In all skeletal dysplasias, the primary pathophysiological process is an abnormality of the underlying bone; neurological morbidity, when it occurs, is secondary to the underlying pathological bone process. Thus skeletal dysplasias have not been commonly understood as neurosurgical diseases. Nevertheless, neurosurgical complications caused by craniocervical junction instability, associated spinal dysraphism, secondary cranial and peripheral neuropathies, and hydrocephalus occur in conjunction with many skeletal dysplasias. Although atlantooccipital instability and thoracic kyphoscoliosis are relatively common findings among the various skeletal dysplasias (specifically the osteochondral dysplasias and metabolic diseases of bone), subaxial instability is less well recognized as a feature of these disease processes. In addition, because by definition the involved bone is an abnormal substrate for fusion, treatment of these patients can be extremely challenging.

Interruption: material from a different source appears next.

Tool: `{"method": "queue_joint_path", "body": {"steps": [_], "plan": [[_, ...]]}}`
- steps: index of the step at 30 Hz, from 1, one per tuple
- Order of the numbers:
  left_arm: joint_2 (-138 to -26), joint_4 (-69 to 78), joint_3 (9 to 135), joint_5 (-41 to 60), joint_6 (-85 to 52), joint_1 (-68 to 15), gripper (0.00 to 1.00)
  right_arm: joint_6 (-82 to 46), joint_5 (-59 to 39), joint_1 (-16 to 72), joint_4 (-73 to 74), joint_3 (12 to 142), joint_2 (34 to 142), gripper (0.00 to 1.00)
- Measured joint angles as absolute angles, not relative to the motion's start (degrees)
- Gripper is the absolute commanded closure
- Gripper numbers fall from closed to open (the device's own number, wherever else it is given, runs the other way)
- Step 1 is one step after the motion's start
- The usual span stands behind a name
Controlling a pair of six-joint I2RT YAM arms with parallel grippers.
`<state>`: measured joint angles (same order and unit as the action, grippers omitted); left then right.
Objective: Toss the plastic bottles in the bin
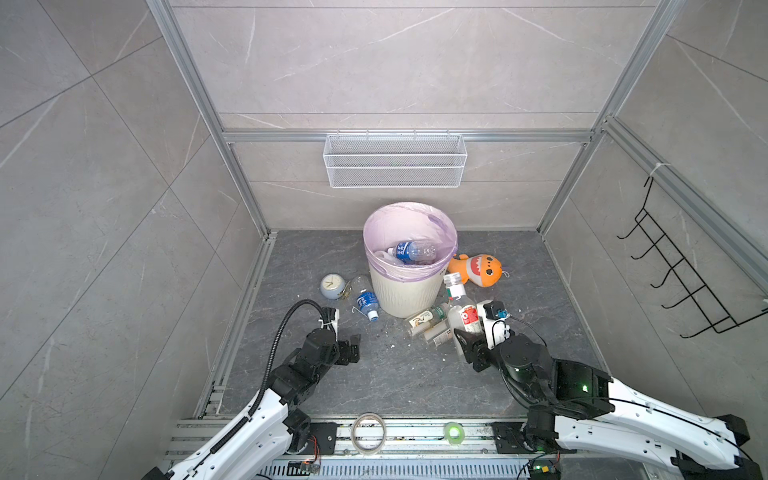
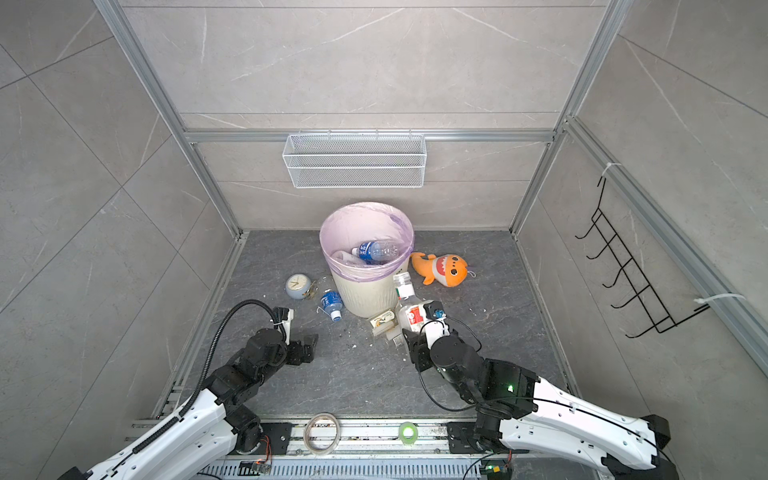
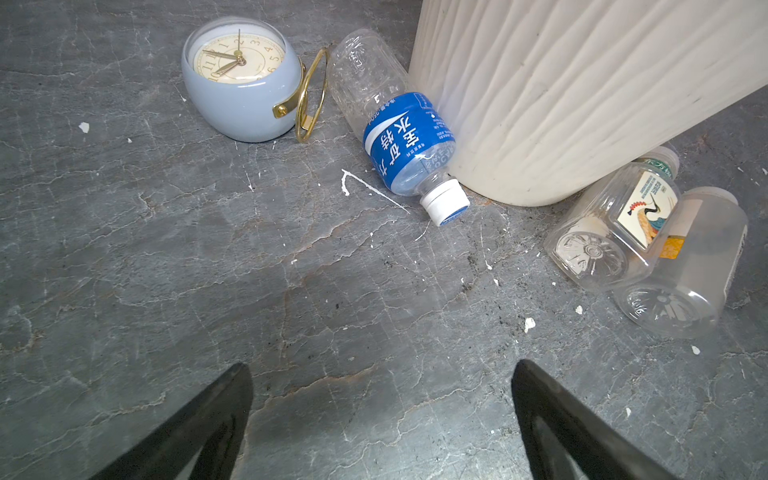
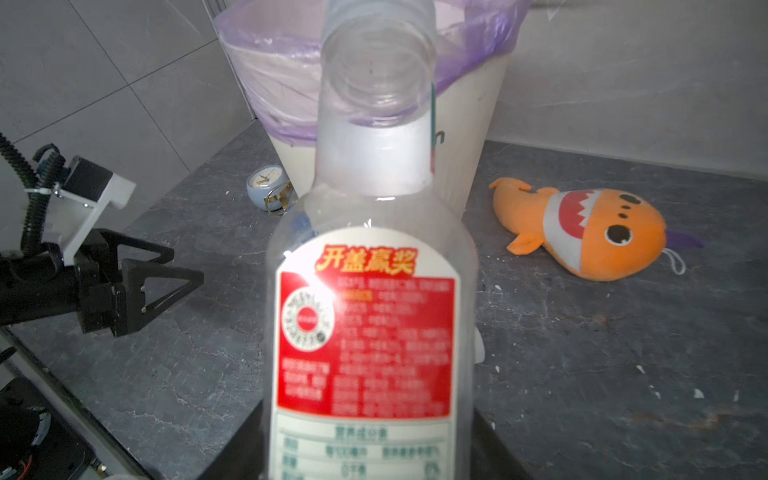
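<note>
Evidently the task is being carried out only in part. The bin (image 1: 399,297), the largest thing present, is being shown just ahead of the right gripper (image 1: 469,334) and ahead and to the right of the left gripper (image 3: 380,365). At least two bottles are being seen inside its lilac liner, a blue-labelled one (image 1: 411,251) lying over a paler one (image 1: 383,258); these are being counted as done.

Next in size, the red-and-white labelled bottle (image 4: 365,332) is being held by its lower body in the right gripper, whose fingers are being pressed together on it. Its neck is being pointed up and away from the jaws, toward the bin's rim. It is being judged as lifted for the carry, with the drop not yet made.

The left gripper's fingers are being held wide apart, with nothing between them, low over bare floor.

Three smaller bottles are being left outside the bin. A blue-labelled bottle (image 3: 407,141) is being shown ahead of the left gripper, lying against the bin's wall with its cap toward the fingers. A crane-labelled bottle (image 3: 615,224) and a plain clear bottle (image 3: 681,270) are being seen lying side by side and touching, ahead and to the right of that gripper and just left of the right one.

Smallest, the clock (image 3: 241,79) is being seen just beside the blue-labelled bottle; it is being judged as no part of the job.
</note>
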<state>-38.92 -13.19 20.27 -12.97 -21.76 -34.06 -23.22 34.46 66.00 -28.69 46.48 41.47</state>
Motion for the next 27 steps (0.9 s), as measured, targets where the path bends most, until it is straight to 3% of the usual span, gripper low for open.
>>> {"method": "queue_joint_path", "body": {"steps": [5,9,10,13,14,17,22,27], "plan": [[-38.92,-13.19,20.27,-12.97,-21.76,-34.06,0.01,-18.48,37.17,65.93,-28.51,55.53,48.18,0.44],[-38.94,-13.19,20.27,-12.95,-21.76,-34.06,0.01,-13.23,35.83,61.98,-27.55,71.68,59.77,0.44],[-38.96,-13.19,20.27,-12.95,-21.76,-34.06,0.01,-12.4,34.46,59.22,-27.22,77.67,63.83,0.4],[-38.94,-13.19,20.27,-12.95,-21.76,-34.06,0.01,-11.31,30.13,50.76,-27.35,97.08,77.36,0.05],[-38.92,-13.19,20.27,-12.95,-21.76,-34.06,0.01,-11.27,29.43,48.8,-28.4,104.38,82.41,0.01],[-38.44,-13.21,20.27,-12.95,-21.76,-34.06,0.0,-11.35,28.45,46.15,-30.55,117.62,92.99,0.01],[-36.82,-13.19,20.27,-12.95,-21.76,-34.06,0.0,-11.33,27.59,45.39,-33.36,116.03,95.33,0.01],[-37.28,-13.19,20.27,-12.95,-21.76,-34.06,0.0,-11.33,27.35,44.95,-33.17,108.38,90.41,0.01]]}}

We present two cases that represent opposite ends of the spectrum of skeletal dysplasias: an infant presenting with cervical kyphosis due to a congential defect in the development of bone (camptomelic syndrome, an osteochondral dysplasia), and a patient with Gorham disease of the cervical spine (an idiopathic osteolytic disease). Together these patients illustrate clinical challenges in the neurosurgical management of the subaxial spine in children with constitutional diseases of the bone.